Researchers concluded that younger users are attracted to both accessibility and convenience, as they are open to an online service, which allows them to have all of their financial information in one place across all providers (balance, savings, pensions, loans, mortgages etc.).

What do banks do in the light of Open Banking?

The evolving customer expectations and technology advancements have influenced banks to adopt a collaborative approach in both service and operations. For example, Barclays launched a new feature on its banking app that will allow customers to manage multiple current accounts from different providers.

Customers who have a personal or business current account with major banks, including Bank of Scotland, Halifax, Lloyds, Nationwide, NatWest, RBS or Santander, can choose to view their balances and transactions all in one place.

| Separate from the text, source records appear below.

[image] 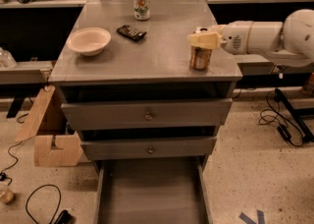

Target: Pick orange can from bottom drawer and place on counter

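Note:
The orange can (200, 58) stands upright over the counter (157, 51), near its front right corner, at or just above the surface. My gripper (202, 41) reaches in from the right and is shut on the can's top. The white arm (265, 39) stretches off to the right edge. The bottom drawer (152, 193) is pulled out at the foot of the cabinet and its grey tray holds nothing that I can see.
On the counter stand a white-and-green can (142, 3) at the back, a beige bowl (89, 40) at the left and a small dark object (131, 32) in the middle. A cardboard piece (49, 134) leans on the floor at the left. Cables lie on the floor at the right.

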You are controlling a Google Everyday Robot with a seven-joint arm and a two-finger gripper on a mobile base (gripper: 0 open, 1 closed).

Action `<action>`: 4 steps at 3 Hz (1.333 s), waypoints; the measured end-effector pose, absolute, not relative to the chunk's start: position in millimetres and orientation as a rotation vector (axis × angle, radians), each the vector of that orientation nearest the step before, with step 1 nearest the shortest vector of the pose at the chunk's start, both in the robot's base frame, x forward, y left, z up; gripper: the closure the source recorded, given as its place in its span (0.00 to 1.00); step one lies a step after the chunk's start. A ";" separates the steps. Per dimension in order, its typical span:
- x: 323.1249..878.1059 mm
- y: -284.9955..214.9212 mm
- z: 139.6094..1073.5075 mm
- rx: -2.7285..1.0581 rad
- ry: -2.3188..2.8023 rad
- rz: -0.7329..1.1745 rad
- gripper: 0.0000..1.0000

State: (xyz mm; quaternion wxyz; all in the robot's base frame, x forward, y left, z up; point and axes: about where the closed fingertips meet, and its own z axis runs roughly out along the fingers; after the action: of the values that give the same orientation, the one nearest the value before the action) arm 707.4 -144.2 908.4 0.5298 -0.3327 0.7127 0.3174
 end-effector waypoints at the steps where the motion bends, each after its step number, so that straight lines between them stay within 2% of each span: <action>1: 739.5 -119.8 889.8 -0.788 1.709 0.792 1.00; 2: 739.8 -119.5 897.0 -0.788 1.709 0.793 0.82; 4: 739.8 -119.5 899.2 -0.788 1.709 0.793 0.36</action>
State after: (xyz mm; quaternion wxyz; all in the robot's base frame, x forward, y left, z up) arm 739.8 -119.5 899.2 0.5224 -0.3290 0.7137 0.3309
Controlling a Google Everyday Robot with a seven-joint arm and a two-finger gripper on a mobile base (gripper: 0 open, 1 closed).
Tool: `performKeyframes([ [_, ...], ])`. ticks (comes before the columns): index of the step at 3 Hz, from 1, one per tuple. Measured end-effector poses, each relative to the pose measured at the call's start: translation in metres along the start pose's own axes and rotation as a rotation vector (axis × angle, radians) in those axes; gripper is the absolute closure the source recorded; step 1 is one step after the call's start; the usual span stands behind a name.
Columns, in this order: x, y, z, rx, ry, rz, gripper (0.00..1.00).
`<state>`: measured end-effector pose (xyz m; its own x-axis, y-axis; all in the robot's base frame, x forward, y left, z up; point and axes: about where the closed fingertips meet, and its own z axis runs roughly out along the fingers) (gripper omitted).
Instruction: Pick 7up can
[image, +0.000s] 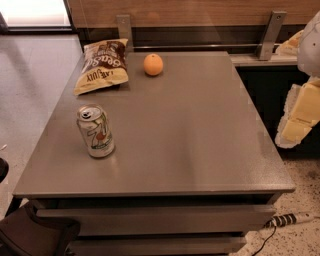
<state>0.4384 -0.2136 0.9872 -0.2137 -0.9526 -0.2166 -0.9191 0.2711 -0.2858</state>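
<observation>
The 7up can (95, 131) stands upright on the grey table (200, 150), near its front left. It is whitish-silver with green and red markings and a shiny top with a pull tab. My gripper (298, 125) shows as white and pale yellow parts at the right edge of the view, off the table's right side and far from the can. It holds nothing that I can see.
A yellow-brown chip bag (101, 65) lies at the table's back left. A round orange fruit (153, 64) sits beside it. A power strip (292, 218) lies on the floor at the front right. A dark object (30, 235) stands at the bottom left.
</observation>
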Motion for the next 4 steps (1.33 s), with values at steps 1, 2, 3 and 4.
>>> performKeyframes([
  [1, 0.000, 0.000, 0.000, 0.000, 0.000, 0.000, 0.00],
  [2, -0.004, -0.001, 0.000, 0.004, -0.017, -0.004, 0.00],
  [3, -0.030, -0.004, 0.023, -0.009, -0.177, -0.005, 0.00],
  [4, -0.040, 0.001, 0.051, 0.001, -0.357, 0.041, 0.00],
])
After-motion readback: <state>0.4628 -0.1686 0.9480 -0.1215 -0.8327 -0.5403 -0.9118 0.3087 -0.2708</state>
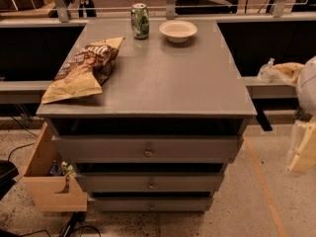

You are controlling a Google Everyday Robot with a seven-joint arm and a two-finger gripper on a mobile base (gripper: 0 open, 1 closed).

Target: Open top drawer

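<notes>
The top drawer [148,148] is the widest grey front of the grey cabinet, just under the tabletop, with a small round metal knob [148,152] at its centre. A dark gap shows between its front and the tabletop. Two narrower grey drawer fronts [150,182] sit below it. My gripper [302,149] shows as a cream-coloured part at the right edge of the camera view. It hangs beside the cabinet's right side at about drawer height, well apart from the knob.
On the grey tabletop [168,78] lie a chip bag [84,68], a green can [139,20] and a white bowl [177,30]. A light plywood box [49,181] stands on the floor at the cabinet's left. Shelves and rails run behind.
</notes>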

The feature removes the hassle of logging into lots of apps and will appeal to customers who regularly switch banks to take advantage of the best deals.

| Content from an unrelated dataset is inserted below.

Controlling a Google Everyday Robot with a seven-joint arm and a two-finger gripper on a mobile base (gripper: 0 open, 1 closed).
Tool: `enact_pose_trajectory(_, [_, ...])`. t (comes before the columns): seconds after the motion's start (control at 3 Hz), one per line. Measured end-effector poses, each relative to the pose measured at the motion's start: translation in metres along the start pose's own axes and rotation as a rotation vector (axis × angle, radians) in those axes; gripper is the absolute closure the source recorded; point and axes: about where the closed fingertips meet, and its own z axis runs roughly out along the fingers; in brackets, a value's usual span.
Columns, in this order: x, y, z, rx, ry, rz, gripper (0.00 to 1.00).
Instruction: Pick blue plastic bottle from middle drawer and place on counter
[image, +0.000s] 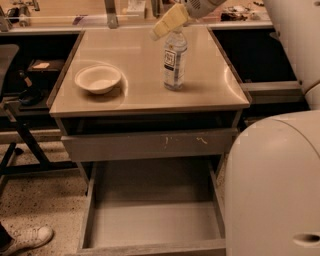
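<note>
The blue plastic bottle (175, 62) stands upright on the tan counter (140, 95), right of centre, with its white cap free. My gripper (170, 24) hovers just above and slightly left of the cap, open and holding nothing. The middle drawer (152, 222) is pulled out below the counter and its grey floor is bare.
A white bowl (98, 78) sits on the counter's left side. The scratched grey drawer front (150, 145) stands slightly out above the open drawer. My white body (275, 185) fills the lower right. A cluttered bench (75, 12) runs behind. A black frame (20, 145) and a shoe (25, 239) are at the left.
</note>
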Motion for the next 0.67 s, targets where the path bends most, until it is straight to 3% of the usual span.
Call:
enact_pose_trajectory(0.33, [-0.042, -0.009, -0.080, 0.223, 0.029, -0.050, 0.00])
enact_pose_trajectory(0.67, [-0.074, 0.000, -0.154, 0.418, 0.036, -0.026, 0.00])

To connect a customer’s accounts, users have to select their other banking provider from within the Barclays mobile banking app, whereupon they will be securely redirected to their other bank’s app or online banking page to choose which accounts they would like to connect with.

A similar feature has been rolled out earlier in 2018 by HSBC, called the Connected Money app, that enable users to see all their bank accounts together in one place. The app can display accounts from 21 different banks, including current account, savings, mortgages and loans.

As individuals and small businesses need to be able to judge the quality of service around their current account, the UK’s Financial Conduct Authority and Competition & Markets Authority have required banks to publish information on how likely both retail and business customers would recommend them, including on their online and mobile banking offerings as well as branch and overdraft services, to their friends, relatives and other businesses.

As a result, all British banks and building societies with more than 150,000 personal current accounts (PCA) or 20,000 business current accounts (BCA), as well as Northern Irish banks and building societies with more than 20,000 PCAs or 15,000 BCAs, must publish this information every six months.

Returning to APIs

However, concerns regarding the lack of harmonization due to the absence of a centralized API infrastructure (including common global API standards) may lead to shared API infrastructures developed in silos by banking communities. In Europe, several initiatives have been launched to create an open and common API standard for PSD2, such as:

  • NextGenPSD2, a standard developed by the Berlin Group – consisting of almost 40 banks, associations and PSPs from across the EU;
  • STET in Poland and PolishAPI in France, launched by consortia of banks in their respective countries;
  • a common API standard, now in works from the Open Banking Implementation Entity (OBIE) in the UK, an initiative mandated by the UK’s Competition and Markets Authority in 2016, ahead of PSD2.

For corporates, banks, and fintechs to unlock the Open Banking opportunities, they should actively get involved in the groups working on the harmonisation and implementation of standards. Also, potential collaborations should be explored, by co-developing API standards or working to provide other essential services such as API testing.